The terrorists fired three rounds at journalists and police vans standing at Metro junction before speeding away towards Vidhan Bhawan in south Mumbai, where again they fired some rounds. "The terrorists then started driving from Vidhan Bhawan when the car' tyre burst. They then got off the car and ran towards another vehicle," recalled Jadhav. He then got in touch with the police control room and informed them about the death of Karkare, Kamte, Salaskar and the three constables.Mohammed Ajmal and Mohammad Ismail were apprehended at Marine Drive where Ismail was killed and Ajmal captured alive.

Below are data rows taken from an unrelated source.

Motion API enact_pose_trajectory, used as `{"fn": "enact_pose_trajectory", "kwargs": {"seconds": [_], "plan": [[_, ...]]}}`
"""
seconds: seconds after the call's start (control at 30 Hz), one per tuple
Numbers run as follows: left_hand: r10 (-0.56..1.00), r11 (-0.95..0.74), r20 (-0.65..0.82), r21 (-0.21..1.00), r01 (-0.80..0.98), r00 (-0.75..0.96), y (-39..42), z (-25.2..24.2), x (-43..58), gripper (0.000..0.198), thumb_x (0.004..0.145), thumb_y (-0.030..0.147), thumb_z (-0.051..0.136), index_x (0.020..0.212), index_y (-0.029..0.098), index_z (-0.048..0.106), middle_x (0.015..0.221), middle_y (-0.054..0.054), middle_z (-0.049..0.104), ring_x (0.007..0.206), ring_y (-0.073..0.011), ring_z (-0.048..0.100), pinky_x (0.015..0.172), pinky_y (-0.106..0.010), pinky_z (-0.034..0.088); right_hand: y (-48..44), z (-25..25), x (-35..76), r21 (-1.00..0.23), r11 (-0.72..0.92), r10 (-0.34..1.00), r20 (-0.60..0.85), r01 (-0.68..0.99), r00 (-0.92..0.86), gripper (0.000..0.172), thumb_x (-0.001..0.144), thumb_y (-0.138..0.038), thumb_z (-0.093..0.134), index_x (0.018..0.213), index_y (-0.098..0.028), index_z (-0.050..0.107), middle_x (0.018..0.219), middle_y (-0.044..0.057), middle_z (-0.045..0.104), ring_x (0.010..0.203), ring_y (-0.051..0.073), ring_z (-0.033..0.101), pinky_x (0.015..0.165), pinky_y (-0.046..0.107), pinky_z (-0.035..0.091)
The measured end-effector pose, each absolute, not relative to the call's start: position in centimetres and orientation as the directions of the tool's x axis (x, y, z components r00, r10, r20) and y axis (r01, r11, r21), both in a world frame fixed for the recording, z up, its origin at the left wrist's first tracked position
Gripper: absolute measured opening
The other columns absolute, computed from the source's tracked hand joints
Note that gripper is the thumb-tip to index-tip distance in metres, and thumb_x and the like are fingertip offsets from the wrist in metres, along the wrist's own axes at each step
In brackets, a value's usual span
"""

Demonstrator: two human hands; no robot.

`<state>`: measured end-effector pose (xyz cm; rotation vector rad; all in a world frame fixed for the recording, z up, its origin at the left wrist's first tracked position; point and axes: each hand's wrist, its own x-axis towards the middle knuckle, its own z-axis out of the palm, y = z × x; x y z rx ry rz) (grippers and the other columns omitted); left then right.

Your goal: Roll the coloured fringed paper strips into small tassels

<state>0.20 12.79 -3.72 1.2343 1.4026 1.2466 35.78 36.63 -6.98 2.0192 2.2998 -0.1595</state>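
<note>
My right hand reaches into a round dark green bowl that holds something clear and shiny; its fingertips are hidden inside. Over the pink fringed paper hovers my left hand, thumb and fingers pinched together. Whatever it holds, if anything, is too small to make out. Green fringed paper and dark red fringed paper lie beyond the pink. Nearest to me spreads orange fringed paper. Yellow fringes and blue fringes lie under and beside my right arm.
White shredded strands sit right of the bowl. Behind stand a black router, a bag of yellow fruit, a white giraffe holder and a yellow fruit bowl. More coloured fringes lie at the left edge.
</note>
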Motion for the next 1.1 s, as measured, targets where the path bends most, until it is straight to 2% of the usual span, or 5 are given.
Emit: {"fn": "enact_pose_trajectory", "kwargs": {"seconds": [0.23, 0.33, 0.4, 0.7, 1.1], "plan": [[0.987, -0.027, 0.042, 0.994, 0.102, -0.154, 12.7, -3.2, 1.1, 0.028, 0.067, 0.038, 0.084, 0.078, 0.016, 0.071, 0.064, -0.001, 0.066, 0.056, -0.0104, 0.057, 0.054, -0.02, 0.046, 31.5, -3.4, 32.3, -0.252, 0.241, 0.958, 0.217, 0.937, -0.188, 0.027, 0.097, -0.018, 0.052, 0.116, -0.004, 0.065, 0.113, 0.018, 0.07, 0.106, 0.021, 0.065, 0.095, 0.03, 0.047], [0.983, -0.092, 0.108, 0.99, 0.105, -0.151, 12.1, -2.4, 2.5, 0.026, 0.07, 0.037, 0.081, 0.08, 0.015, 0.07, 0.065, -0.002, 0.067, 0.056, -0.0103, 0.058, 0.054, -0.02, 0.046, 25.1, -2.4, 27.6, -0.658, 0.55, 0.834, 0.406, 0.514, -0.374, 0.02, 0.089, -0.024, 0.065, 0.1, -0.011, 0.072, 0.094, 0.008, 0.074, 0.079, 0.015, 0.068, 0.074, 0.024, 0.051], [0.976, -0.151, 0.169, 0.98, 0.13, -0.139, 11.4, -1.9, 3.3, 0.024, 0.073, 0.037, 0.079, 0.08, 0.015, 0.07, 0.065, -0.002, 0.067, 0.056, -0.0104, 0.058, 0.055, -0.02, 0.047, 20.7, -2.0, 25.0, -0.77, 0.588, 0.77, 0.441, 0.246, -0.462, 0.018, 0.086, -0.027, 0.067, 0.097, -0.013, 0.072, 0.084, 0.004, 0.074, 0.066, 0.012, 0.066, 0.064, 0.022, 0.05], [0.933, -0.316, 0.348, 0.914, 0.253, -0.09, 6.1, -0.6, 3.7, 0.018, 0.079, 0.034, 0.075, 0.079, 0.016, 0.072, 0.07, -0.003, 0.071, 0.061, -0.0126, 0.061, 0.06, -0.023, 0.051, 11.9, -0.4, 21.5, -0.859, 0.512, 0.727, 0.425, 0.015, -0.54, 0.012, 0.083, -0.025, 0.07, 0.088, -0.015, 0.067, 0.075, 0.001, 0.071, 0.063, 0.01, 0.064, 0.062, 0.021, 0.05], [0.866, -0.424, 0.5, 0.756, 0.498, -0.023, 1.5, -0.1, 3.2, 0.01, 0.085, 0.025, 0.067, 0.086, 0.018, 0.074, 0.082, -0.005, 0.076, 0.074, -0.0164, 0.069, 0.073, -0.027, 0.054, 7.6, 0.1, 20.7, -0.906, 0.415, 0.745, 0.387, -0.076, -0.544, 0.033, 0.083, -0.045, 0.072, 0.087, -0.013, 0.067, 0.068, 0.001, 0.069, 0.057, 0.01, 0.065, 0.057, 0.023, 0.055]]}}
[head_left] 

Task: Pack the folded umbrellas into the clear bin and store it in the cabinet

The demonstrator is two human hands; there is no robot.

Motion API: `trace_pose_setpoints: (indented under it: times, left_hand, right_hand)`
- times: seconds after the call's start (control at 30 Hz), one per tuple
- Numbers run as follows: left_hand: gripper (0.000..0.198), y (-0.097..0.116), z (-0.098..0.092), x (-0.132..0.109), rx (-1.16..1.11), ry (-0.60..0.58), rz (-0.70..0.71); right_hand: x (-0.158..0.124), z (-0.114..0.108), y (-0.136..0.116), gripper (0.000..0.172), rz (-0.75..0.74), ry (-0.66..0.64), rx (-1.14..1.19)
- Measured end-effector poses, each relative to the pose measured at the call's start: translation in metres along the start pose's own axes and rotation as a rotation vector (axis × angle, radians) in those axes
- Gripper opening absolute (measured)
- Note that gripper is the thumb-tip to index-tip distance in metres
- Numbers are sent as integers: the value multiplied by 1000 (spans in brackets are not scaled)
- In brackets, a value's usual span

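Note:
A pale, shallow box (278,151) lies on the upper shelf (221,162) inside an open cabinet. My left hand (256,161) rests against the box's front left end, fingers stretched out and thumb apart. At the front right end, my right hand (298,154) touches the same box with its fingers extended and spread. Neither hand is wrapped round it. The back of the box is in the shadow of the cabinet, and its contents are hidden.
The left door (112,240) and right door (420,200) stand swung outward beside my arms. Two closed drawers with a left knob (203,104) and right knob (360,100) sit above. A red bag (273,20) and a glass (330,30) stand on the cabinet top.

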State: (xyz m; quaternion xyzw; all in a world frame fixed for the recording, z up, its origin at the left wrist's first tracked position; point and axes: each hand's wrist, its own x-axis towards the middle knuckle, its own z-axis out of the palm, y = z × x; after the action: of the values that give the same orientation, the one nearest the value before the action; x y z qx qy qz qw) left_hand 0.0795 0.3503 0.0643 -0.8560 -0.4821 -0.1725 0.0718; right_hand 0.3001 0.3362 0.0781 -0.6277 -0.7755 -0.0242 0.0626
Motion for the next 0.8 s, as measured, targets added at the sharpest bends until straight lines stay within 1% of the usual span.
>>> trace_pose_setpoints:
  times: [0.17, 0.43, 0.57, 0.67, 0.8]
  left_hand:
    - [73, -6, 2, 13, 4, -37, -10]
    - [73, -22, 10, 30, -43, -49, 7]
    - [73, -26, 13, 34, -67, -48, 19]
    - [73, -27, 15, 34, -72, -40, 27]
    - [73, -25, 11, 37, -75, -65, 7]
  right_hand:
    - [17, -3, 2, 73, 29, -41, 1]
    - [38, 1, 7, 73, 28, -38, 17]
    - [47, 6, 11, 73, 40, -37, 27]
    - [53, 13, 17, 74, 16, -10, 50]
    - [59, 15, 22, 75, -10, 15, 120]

Second Slip: If things weren't bad enough, in an appalling exposure of breach in security, a good eight days later, the smell of a rotting mutton dish inside a lunchbox in one of several hundred bags stored at CST led to the eventual discovery of 7.5 kg of RDX in a tin box, later termed a "defective" explosive device by investigators. Constable Gajanan Shedge, who, along with a fellow constable, first found the small backpack with a "suspicious" package, felt, "The bag was quite heavy." On opening it, they found a locked tin box with an electrical circuit and quickly informed their superiors. Incidentally, the bags from among over 400 lying in the room for eight days had not been sanitised properly before people were allowed to come in to look for articles they left behind in the melee.Had the 7.5 kg of RDX burst at a crowded CST, the damage that would be caused is anyone's guess. Even after the evident lapse in security that led to the terror strikes in the city, sluggish follow-up operations could have taken unimaginable toll.

‘Unglamorous' Victim: Among the four terror venues in the city, it was the CST which received the least publicity in comparison to the more glamorous Taj and Oberoi Hotel where foreigners were particularly targeted and Nariman House where a resident Israeli Rabbi family was taken hostage. The World Heritage Site registers thousands of footfalls at the time when the attacks occurred. Had the strike occurred on schedule - during peak hour - as planned by the terrorists, the toll would have been much higher than the 58 who finally fell to terrorist bullets at CST.

The delay in the attack on CST followed by the failure of the RDX-laden explosive device, despite it going unnoticed for eight full days following the attack, could only be attributed to divine intervention. The less said about intelligence and Mumbai police initiative, the better!